Pictures in the data must not be copied, but everything else should be output exactly.

• **Dataset excerpt**
+ + + +
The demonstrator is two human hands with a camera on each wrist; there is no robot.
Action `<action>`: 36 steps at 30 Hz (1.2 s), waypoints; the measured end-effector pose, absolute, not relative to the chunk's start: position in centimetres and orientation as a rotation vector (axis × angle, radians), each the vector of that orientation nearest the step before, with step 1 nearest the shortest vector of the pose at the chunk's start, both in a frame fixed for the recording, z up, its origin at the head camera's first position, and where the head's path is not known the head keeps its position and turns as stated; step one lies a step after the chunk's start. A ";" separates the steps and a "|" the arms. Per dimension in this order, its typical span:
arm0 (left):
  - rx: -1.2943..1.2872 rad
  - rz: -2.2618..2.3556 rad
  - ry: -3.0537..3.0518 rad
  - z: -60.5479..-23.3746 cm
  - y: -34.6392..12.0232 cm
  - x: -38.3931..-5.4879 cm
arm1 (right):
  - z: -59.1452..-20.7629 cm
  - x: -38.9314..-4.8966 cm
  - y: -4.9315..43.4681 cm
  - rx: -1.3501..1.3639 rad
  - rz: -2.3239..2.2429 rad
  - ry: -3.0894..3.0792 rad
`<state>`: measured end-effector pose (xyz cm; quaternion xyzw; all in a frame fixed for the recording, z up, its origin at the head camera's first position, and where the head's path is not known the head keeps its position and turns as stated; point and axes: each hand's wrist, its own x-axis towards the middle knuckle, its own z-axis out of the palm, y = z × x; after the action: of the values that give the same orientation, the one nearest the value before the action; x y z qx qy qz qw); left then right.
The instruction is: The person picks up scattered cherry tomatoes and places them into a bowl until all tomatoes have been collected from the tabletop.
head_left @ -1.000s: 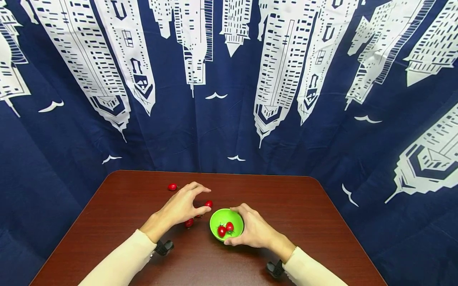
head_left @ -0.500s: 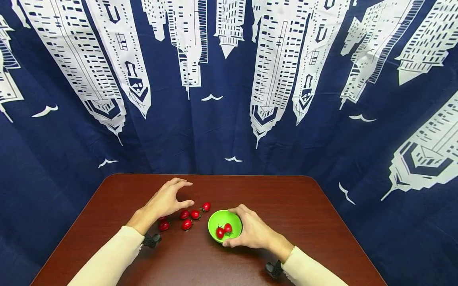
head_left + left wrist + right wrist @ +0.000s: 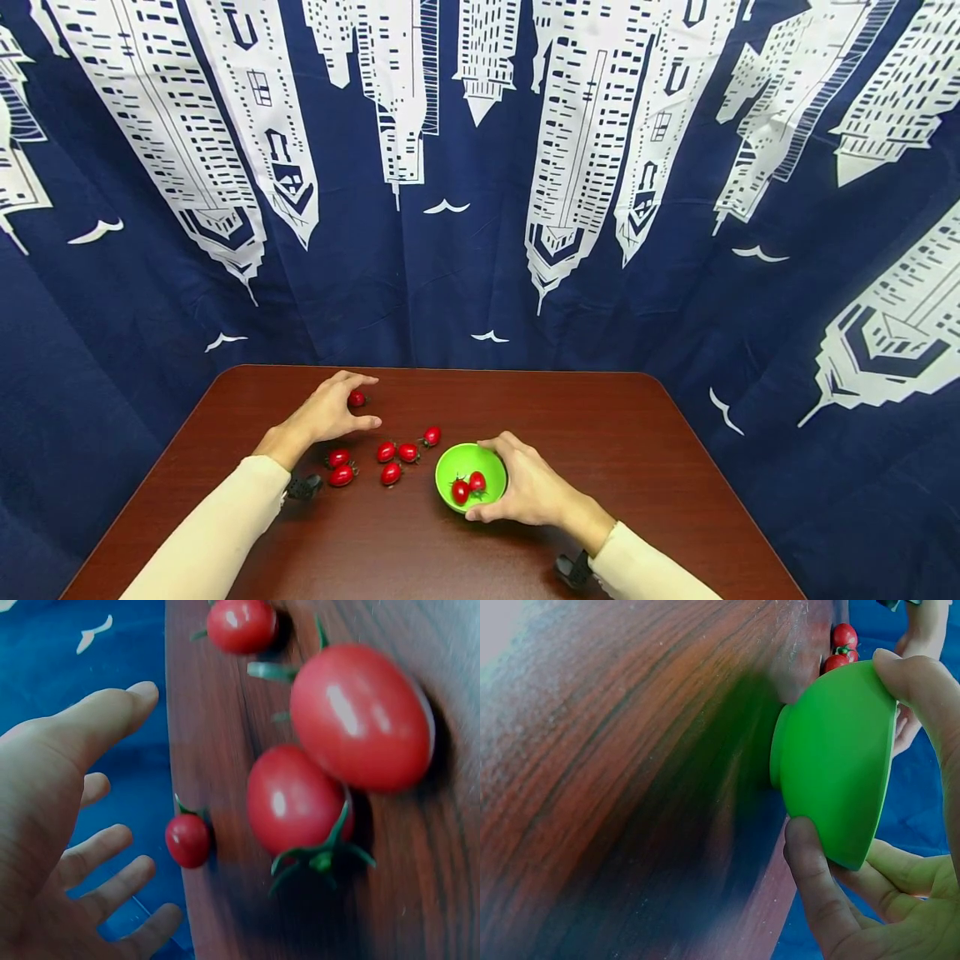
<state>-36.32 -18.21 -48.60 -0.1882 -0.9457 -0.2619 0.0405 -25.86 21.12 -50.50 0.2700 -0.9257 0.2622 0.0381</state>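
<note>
My left hand [image 3: 324, 412], fingers spread and thumb apart, is over the far left part of the table. A single cherry tomato [image 3: 357, 399] shows between its thumb and fingers, with nothing gripped. Nearer that wrist lie two more cherry tomatoes [image 3: 342, 475], large in the left wrist view with green stems. My right hand [image 3: 534, 487] holds a small green bowl [image 3: 472, 457] by its right side, thumb and fingers spread round the wall. Inside the bowl sit two cherry tomatoes [image 3: 461, 491]. The right wrist view shows the bowl's outer wall [image 3: 840, 757] between thumb and fingers.
Several cherry tomatoes [image 3: 391, 473] lie loose between the left hand and the bowl. The brown wooden table [image 3: 585, 417] ends at a dark blue curtain [image 3: 360, 292] printed with white buildings. Each wrist wears a small black camera [image 3: 573, 571].
My left hand has moved left and away from the bowl, uncovering the loose tomatoes, to the far lone tomato. The right hand keeps its grip on the bowl, which has stayed in place.
</note>
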 end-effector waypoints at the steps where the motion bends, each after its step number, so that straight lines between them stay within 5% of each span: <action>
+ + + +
• **Reply to the task**
The demonstrator is two human hands with a camera on each wrist; there is no robot.
Action `<action>`: 36 steps at 30 Hz (1.2 s), waypoints; the measured end-effector pose, absolute, not relative to the chunk's start: position in centimetres and orientation as a rotation vector (axis × angle, radians), each the vector of that orientation nearest the step before, with step 1 nearest the shortest vector of the pose at the chunk's start, both in a frame fixed for the recording, z up, its origin at the head camera's first position, and where the head's path is not known the head keeps its position and turns as stated; step one lies a step after the chunk's start. A ";" separates the steps and a "|" the arms. Per dimension in this order, its typical span:
arm0 (left):
  - rx: -1.2943..1.2872 rad
  - rz: -2.2618..2.3556 rad
  - ry: -3.0537..3.0518 rad
  - z: -60.5479..-23.3746 cm
  - y: -34.6392..12.0232 cm
  - x: -38.3931..-5.4879 cm
arm1 (right):
  - z: -59.1452..-20.7629 cm
  - x: -38.9314..-4.8966 cm
  - y: -4.9315..43.4681 cm
  - rx: -1.3501..1.3639 rad
  - rz: -2.3239..2.2429 rad
  - ry: -3.0894..3.0792 rad
`<state>`: measured end-effector pose (xyz cm; quaternion xyzw; all in a frame fixed for the recording, z up, its origin at the head camera's first position, and where the head's path is not known the head keeps its position and turns as stated; point and axes: each hand's wrist, its own x-axis towards the middle knuckle, its own z-axis out of the palm, y = z × x; after the action: of the values that give the same orientation, the one nearest the value before the action; x y z qx qy qz qw); left then right.
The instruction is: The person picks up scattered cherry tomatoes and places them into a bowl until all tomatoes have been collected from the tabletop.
head_left @ -1.000s: 
head_left @ -0.500s: 
head_left + left wrist + right wrist @ +0.000s: 
<state>-36.32 -18.21 -48.60 -0.1882 -0.9457 -0.2619 0.0405 -25.86 21.12 -50.50 0.2700 -0.9257 0.2622 0.0381</state>
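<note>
My left hand [image 3: 324, 412], fingers spread and thumb apart, is over the far left part of the table. A single cherry tomato [image 3: 357, 399] shows between its thumb and fingers, with nothing gripped. Nearer that wrist lie two more cherry tomatoes [image 3: 342, 475], large in the left wrist view with green stems. My right hand [image 3: 534, 487] holds a small green bowl [image 3: 472, 457] by its right side, thumb and fingers spread round the wall. Inside the bowl sit two cherry tomatoes [image 3: 461, 491]. The right wrist view shows the bowl's outer wall [image 3: 840, 757] between thumb and fingers.
Several cherry tomatoes [image 3: 391, 473] lie loose between the left hand and the bowl. The brown wooden table [image 3: 585, 417] ends at a dark blue curtain [image 3: 360, 292] printed with white buildings. Each wrist wears a small black camera [image 3: 573, 571].
My left hand has moved left and away from the bowl, uncovering the loose tomatoes, to the far lone tomato. The right hand keeps its grip on the bowl, which has stayed in place.
</note>
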 end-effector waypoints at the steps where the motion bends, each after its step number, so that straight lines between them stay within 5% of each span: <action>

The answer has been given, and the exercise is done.